WHAT YOU SHOULD DO –
While reading through the material below, copy each line that holds the word "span".

DATASET EXCERPT: Begin

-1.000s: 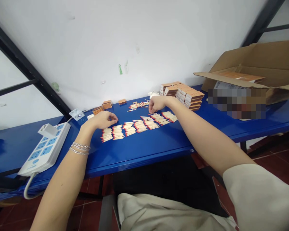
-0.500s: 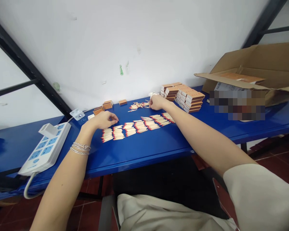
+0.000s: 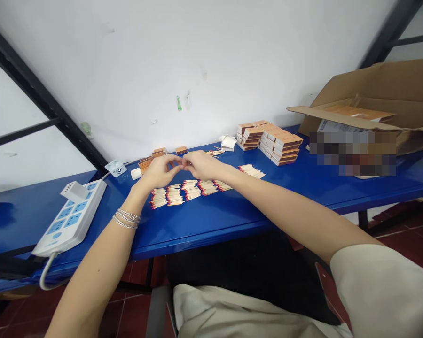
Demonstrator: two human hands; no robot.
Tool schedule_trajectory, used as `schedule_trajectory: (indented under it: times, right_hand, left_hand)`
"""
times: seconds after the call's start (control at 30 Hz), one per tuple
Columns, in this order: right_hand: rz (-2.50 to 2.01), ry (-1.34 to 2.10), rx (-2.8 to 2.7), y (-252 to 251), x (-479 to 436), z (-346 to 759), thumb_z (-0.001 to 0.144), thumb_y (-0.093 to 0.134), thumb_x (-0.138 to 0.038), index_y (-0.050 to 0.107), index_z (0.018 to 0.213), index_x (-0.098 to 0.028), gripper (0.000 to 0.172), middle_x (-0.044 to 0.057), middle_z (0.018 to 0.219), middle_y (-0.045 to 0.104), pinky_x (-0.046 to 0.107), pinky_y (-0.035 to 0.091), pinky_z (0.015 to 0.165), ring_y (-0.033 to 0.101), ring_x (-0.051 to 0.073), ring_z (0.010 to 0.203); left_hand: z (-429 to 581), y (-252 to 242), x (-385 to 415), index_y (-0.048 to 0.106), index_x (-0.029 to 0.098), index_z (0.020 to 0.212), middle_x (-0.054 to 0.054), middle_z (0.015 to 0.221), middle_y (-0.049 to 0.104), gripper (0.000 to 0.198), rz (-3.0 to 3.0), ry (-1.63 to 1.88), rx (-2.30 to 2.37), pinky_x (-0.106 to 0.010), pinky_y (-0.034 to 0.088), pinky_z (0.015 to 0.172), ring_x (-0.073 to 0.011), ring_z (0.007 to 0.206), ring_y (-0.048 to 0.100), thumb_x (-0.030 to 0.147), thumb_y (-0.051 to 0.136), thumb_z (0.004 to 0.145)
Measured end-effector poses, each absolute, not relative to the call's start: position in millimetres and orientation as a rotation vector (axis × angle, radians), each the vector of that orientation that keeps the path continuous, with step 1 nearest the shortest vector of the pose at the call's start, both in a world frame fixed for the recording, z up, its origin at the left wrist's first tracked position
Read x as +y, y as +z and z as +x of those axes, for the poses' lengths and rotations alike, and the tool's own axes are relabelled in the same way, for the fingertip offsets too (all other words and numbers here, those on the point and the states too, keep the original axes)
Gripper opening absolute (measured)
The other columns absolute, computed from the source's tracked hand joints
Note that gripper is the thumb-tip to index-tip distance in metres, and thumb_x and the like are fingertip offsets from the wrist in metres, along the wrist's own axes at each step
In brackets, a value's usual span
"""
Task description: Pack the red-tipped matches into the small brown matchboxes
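My left hand and my right hand meet fingertip to fingertip just above the blue table. Both pinch together, most likely on matchsticks, though what they hold is too small to see. Under them lies a row of small bundles of red-tipped matches. A further bundle lies to the right. Loose matches lie behind my right hand. Silver bracelets circle my left wrist.
Stacked orange matchboxes stand at the back right, and a few single boxes at the back left. A white power strip lies far left. An open cardboard carton sits at the right. Black steel braces cross the white wall.
My right hand came back left from the loose matches by the stacked boxes to meet my left hand, which lifted slightly off the table. The view shifted a little.
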State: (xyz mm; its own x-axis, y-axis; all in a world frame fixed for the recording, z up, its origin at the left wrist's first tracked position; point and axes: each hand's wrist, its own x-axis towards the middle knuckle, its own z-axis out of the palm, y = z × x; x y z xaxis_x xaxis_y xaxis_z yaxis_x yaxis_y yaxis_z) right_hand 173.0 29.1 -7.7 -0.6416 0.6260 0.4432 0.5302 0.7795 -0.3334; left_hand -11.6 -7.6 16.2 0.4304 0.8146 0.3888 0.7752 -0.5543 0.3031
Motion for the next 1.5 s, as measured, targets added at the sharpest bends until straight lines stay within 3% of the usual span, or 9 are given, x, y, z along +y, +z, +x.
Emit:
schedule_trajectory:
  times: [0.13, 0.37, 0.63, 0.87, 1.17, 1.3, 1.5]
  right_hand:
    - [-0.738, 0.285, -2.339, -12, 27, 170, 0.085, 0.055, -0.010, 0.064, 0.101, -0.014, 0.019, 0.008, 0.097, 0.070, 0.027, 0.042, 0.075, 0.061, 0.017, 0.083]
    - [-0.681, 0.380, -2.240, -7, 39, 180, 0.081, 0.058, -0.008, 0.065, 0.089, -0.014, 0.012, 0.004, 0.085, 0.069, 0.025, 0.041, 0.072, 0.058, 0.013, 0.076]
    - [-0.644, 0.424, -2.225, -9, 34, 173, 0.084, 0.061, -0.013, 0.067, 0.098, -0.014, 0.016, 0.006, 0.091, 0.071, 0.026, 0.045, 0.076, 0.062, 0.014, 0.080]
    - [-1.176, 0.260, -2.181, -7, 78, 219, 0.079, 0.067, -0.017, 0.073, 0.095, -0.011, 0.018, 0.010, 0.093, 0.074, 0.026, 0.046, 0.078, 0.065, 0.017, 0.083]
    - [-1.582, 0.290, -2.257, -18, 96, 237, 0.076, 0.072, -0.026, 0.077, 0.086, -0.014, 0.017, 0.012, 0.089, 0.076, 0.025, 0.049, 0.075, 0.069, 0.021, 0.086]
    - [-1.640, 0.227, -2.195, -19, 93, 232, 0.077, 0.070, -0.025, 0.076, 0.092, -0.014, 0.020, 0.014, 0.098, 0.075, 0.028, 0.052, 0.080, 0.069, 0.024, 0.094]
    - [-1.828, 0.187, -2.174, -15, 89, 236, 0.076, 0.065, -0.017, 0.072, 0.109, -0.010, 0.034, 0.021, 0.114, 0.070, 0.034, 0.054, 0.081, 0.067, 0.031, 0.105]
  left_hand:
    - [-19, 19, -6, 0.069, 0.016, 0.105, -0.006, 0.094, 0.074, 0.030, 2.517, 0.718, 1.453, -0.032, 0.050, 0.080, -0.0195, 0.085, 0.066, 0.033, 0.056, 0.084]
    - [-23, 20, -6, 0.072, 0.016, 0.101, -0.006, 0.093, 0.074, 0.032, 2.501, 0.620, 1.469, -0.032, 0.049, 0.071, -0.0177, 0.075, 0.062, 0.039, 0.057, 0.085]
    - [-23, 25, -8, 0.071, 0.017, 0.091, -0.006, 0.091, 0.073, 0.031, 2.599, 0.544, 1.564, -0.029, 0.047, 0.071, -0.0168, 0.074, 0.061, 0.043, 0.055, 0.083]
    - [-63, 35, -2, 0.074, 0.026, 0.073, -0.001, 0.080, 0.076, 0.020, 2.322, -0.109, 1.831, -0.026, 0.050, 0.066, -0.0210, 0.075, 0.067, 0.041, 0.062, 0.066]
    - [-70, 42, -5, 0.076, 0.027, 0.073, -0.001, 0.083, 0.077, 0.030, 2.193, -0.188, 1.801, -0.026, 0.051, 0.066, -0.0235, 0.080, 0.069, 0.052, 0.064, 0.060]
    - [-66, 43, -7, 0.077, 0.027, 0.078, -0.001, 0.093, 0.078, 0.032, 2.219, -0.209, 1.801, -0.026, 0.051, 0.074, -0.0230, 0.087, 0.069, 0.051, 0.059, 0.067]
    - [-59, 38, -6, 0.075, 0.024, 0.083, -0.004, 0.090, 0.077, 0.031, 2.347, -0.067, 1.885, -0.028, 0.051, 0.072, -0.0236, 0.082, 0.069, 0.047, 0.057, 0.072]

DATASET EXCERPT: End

ANSWER TO THE EXERCISE –
In brackets, a value's usual span
Motion for the next 1.5 s, as measured, targets added at the sharpest bends until straight lines stay within 3% of the usual span, or 9 are given, x, y, z along +y, +z, +x.

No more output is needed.